FIG. 1 is a schematic diagram of a prior art coaxial direct focus mirror module with parallel Z-axis;

FIG. 2 is a schematic diagram of the overall structure of the arbitrary focusing method at multiple angles provided by the present invention;

FIG. 3 is a schematic view of an arbitrary focusing device at different angles according to the present invention;

FIG. 4 is an interference waveform diagram;

fig. 5 is a graph showing a one-to-one correspondence between fringes and waveforms.

Detailed Description

The invention provides a multi-angle focusing control method, which comprises the following steps:

1) Acquiring a three-dimensional model of a part to be processed and converting the three-dimensional model into machine tool coordinates;

2) Transferring the part to be processed to the bottom of the focusing mirror through the machine tool according to the machine tool coordinates;

3) Judging whether the angle adjustment of the outgoing laser of the laser is required, if so, executing the step 4); if not, directly focusing the emergent laser of the laser to the part to be processed;

4) According to the position to be processed of the part to be processed, the posture of the outgoing laser of the laser is adjusted, so that the adjusted outgoing laser can be focused on the position to be processed of the part to be processed, and then the outgoing laser with the angle adjusted is focused on the part to be processed, wherein the posture comprises a focal length position and an angle. The method specifically comprises the following steps:

4.1 Obtaining a part to be processed of a part to be processed;

4.2 Adjusting the reflecting element according to the part to be processed of the part to be processed; the present invention includes one or more specially designed reflective elements for reflecting, focusing and adjusting the light beam. These reflective elements may have special mirror, reflective prism, reflector, etc. structures to achieve precise control of the light beam.

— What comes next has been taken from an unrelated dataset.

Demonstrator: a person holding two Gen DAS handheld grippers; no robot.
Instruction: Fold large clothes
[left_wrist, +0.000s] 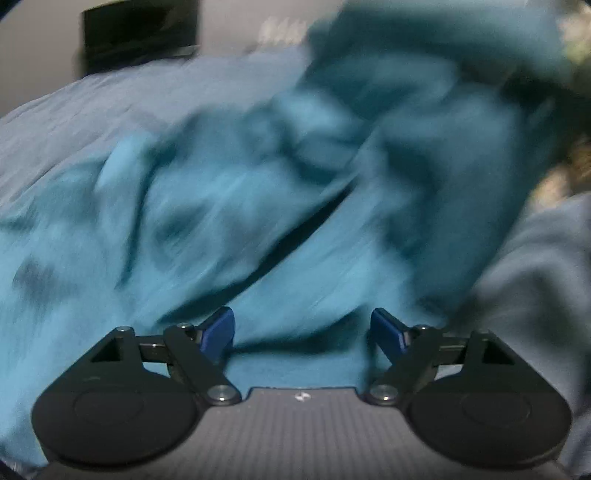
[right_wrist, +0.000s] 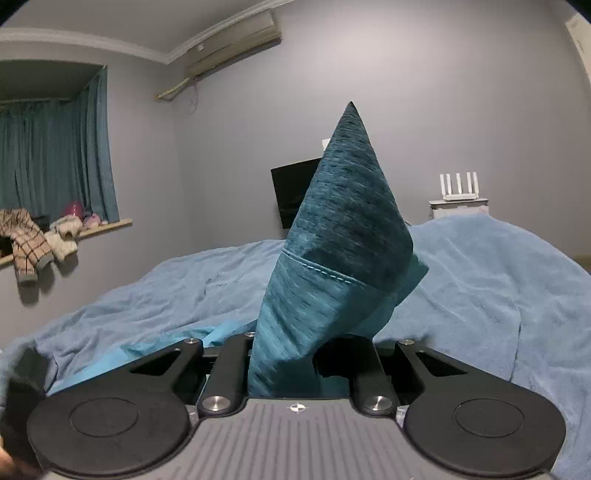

4.3 Detecting the adjustment angle of the reflecting element by using detection light, so as to promote the detection light to be incident to the part to be processed of the part to be processed; the detection light is coaxial with the emergent laser of the laser, and specifically comprises the following steps: the detection system emits detection light which is reflected by the reflection element and then enters the part to be processed of the part to be processed, the part to be processed of the part to be processed is reflected to form detection reflected light, and the detection reflected light is reflected by the reflection element and then enters the detection system until the detection system can detect the detection reflected light.

4.4 Adjusting the detection light and focusing the detection light on a part to be processed of the part to be processed, specifically:

4.4.1 Dividing the collimated detection light into two parts to form reference light and sampling light; the ratio of the light intensity of the reference light to the light intensity of the sampled light is 50:50.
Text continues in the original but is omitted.